*** Opening Stored data ***

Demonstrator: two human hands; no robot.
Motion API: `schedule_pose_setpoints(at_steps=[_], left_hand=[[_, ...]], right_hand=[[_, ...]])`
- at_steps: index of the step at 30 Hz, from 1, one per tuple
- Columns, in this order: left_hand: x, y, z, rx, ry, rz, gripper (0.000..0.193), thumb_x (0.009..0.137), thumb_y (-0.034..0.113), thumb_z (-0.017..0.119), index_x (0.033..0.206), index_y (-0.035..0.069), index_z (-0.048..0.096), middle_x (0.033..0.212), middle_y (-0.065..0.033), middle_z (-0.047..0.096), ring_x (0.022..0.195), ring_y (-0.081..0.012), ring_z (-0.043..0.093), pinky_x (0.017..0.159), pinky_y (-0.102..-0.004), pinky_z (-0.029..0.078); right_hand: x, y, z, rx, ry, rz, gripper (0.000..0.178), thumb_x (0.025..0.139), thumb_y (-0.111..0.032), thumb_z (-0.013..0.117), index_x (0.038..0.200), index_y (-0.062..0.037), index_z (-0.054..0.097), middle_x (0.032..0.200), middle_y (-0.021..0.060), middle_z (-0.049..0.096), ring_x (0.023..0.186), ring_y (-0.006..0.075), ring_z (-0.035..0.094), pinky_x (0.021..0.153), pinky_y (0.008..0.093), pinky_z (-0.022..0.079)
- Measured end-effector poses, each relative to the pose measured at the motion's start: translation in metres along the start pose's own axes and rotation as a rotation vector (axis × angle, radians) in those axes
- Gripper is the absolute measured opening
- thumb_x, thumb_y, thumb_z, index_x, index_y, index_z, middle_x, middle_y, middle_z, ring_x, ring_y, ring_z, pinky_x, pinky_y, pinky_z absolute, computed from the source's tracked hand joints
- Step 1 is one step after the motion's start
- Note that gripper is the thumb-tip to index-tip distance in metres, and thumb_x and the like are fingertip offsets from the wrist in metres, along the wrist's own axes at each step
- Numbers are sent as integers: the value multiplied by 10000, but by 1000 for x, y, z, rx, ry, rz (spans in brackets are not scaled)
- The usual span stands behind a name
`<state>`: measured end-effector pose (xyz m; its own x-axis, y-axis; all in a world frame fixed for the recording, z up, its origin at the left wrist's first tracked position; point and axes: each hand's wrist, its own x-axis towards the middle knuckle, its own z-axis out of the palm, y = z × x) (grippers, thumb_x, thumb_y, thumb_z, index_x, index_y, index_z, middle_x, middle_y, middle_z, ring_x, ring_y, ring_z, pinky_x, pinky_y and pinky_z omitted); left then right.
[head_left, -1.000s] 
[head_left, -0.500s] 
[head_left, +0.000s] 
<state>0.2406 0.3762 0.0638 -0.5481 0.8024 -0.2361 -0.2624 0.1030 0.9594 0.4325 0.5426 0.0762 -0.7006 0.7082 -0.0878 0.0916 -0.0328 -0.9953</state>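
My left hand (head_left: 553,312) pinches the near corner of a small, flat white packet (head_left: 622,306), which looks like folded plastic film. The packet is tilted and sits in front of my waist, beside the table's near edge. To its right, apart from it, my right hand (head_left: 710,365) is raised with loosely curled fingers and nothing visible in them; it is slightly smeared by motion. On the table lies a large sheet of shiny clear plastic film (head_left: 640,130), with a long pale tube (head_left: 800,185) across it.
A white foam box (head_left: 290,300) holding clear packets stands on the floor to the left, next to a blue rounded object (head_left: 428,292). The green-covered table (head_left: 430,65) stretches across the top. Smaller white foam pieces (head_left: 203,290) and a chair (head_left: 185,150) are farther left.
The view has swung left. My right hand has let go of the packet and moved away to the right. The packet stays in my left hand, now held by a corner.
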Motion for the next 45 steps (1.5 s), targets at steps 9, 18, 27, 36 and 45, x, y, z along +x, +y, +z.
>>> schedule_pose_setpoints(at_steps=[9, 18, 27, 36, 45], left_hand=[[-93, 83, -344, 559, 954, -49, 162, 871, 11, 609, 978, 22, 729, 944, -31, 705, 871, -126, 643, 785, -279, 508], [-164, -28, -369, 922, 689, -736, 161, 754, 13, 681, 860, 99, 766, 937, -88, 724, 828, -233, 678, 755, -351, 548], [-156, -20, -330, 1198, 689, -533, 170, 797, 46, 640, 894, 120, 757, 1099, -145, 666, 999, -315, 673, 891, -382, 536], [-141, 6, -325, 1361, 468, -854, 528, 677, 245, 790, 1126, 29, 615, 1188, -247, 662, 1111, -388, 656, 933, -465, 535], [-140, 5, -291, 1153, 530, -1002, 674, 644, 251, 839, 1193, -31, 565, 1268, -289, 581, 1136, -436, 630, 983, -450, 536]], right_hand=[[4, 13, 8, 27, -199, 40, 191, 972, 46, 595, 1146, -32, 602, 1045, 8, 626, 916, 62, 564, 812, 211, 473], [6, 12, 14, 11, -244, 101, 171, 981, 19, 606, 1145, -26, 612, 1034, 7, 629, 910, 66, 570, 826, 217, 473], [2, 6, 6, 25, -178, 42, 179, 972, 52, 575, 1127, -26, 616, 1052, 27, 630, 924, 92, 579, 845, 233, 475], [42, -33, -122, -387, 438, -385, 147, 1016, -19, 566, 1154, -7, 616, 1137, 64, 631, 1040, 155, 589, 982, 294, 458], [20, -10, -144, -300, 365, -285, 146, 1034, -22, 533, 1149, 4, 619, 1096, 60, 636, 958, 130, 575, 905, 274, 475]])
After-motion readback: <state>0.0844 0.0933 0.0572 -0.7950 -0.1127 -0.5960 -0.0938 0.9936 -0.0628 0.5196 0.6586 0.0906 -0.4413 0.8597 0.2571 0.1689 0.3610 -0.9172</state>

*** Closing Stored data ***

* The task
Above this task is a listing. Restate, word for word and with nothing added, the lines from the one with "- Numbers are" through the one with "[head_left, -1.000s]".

* Written response
- Numbers are sent as integers: the value multiplied by 10000, but by 1000 for x, y, z, rx, ry, rz (spans in brackets are not scaled)
- The usual span stands behind a name
`<state>`: measured end-effector pose (xyz m; its own x-axis, y-axis; all in a world frame fixed for the recording, z up, its origin at the left wrist's first tracked position; point and axes: each hand's wrist, its own x-axis towards the middle knuckle, its own z-axis out of the palm, y = z × x) (grippers, thumb_x, thumb_y, thumb_z, index_x, index_y, index_z, middle_x, middle_y, middle_z, ring_x, ring_y, ring_z, pinky_x, pinky_y and pinky_z omitted); left then right.
[head_left, -1.000s] 

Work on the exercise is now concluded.